REPUBLIKA.CO.ID, JAKARTA -- Laporan Bank Dunia menunjukkan Indonesia menduduki peringkat kedua sebagai negara yang paling buruk dalam pengelolaan sampah. Membudayakan pengelolaan sampah yang baik di kalangan masyarakat menjadi salah satu tantangan negara.
Deputi I Bidang Kemaritiman, Kementerian Koordinator Maritim, Arif Havas Oegroseno mengatakan pengelolaan sampah di Indonesia menjadi salah satu masalah yang kompleks. Namun, persoalan ini harus segera diselesaikan karena akan menjadi masalah yang serius bagi generasi mendatang jika diabaikan.
Havas menjelaskan, 80 persen sampah di laut berasal dari darat. Hal ini membahayakan karena selain merusak ekosistem laut, juga mencemari ikan ikan konsumsi dan berbahaya bagi kesehatan nasional.
Havas mengatakan, pemerintah sedang melakukan berbagai upaya untuk bisa mengelola sampah ini. Namun, katanya, konsumsi masyarakat Indonesia berbeda dengan negara di Eropa. Indonesia, cenderung menghasilkan sampah basah dari makanan yang dikonsumsi.
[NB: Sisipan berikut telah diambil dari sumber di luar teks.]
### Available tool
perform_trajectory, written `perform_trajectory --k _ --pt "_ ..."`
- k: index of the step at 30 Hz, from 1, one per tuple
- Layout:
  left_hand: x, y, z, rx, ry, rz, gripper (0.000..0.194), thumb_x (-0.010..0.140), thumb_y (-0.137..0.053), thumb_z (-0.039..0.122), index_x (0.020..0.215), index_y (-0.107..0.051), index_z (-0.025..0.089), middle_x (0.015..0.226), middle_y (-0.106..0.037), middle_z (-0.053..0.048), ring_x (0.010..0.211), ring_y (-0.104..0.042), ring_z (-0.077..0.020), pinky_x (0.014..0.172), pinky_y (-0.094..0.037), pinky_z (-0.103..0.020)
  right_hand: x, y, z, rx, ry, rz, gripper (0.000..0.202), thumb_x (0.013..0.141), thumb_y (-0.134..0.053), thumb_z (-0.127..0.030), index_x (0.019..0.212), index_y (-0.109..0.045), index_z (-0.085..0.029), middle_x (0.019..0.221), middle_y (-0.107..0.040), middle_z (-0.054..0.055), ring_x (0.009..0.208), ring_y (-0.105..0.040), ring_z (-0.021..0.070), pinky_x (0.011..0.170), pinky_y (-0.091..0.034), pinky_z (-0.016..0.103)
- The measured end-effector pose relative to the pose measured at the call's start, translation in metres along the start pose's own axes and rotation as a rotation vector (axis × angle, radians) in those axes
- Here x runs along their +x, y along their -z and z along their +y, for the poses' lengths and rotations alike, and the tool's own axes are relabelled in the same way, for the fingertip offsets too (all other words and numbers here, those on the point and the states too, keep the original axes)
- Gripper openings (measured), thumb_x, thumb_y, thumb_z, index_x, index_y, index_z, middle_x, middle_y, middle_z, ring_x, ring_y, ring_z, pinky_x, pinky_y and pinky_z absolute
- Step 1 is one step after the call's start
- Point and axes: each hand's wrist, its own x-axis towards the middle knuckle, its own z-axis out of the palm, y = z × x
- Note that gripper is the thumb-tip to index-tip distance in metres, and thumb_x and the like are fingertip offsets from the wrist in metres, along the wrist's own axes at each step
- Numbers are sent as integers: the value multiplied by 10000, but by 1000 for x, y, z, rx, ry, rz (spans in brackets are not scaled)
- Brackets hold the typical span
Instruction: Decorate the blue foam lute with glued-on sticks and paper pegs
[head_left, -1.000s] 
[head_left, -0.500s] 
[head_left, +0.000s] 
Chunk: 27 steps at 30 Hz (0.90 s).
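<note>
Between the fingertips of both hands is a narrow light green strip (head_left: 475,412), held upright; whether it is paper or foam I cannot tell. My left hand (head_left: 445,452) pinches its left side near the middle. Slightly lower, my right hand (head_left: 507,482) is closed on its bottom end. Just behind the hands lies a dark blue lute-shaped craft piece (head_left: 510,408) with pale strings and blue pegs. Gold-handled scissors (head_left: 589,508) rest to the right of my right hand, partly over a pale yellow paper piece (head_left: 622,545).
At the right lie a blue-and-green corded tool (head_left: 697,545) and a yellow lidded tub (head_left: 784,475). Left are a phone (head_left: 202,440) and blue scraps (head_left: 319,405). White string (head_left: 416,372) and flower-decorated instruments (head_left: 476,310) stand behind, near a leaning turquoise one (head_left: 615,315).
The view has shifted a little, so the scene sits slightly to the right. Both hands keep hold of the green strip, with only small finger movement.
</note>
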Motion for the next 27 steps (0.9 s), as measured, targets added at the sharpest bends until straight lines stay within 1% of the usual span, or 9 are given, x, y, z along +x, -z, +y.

"Itu tipe negara berkembang. Sri Lanka juga begitu, pola pengambilan sampah kita juga sama aja jadiin satu. Itu problem," ujar Havas di Hotel Fairmount, Rabu (2/11).
Pemerintah saat ini sedang memetakan persoalan sampah ini. Pemerintah juga tengah memastikan kebenaran data yang disajikan Bank Dunia terkait tingkat sampah yang tak terkelola tersebut. Sebab menurut Havas, pola yang ada saat ini setidaknya sudah bisa mengurangi penumpukan sampah.
Namun, diakuinya, ada beberapa celah di mana sampah dinilai masih bocor sana-sini. Kemungkinan pertama adalah kebocoran pada sistem pengumpulan dan pembuangan sampah warga di pesisir pantai.
"Makanya kita bikin studi di 15 kota besar, yang produksi sampahnya banyak, orangnya juga banyak. Ada temuan, dua dari lima jenis sampah minuman plastik di satu pulau berasal dari luar negeri," ujarnya.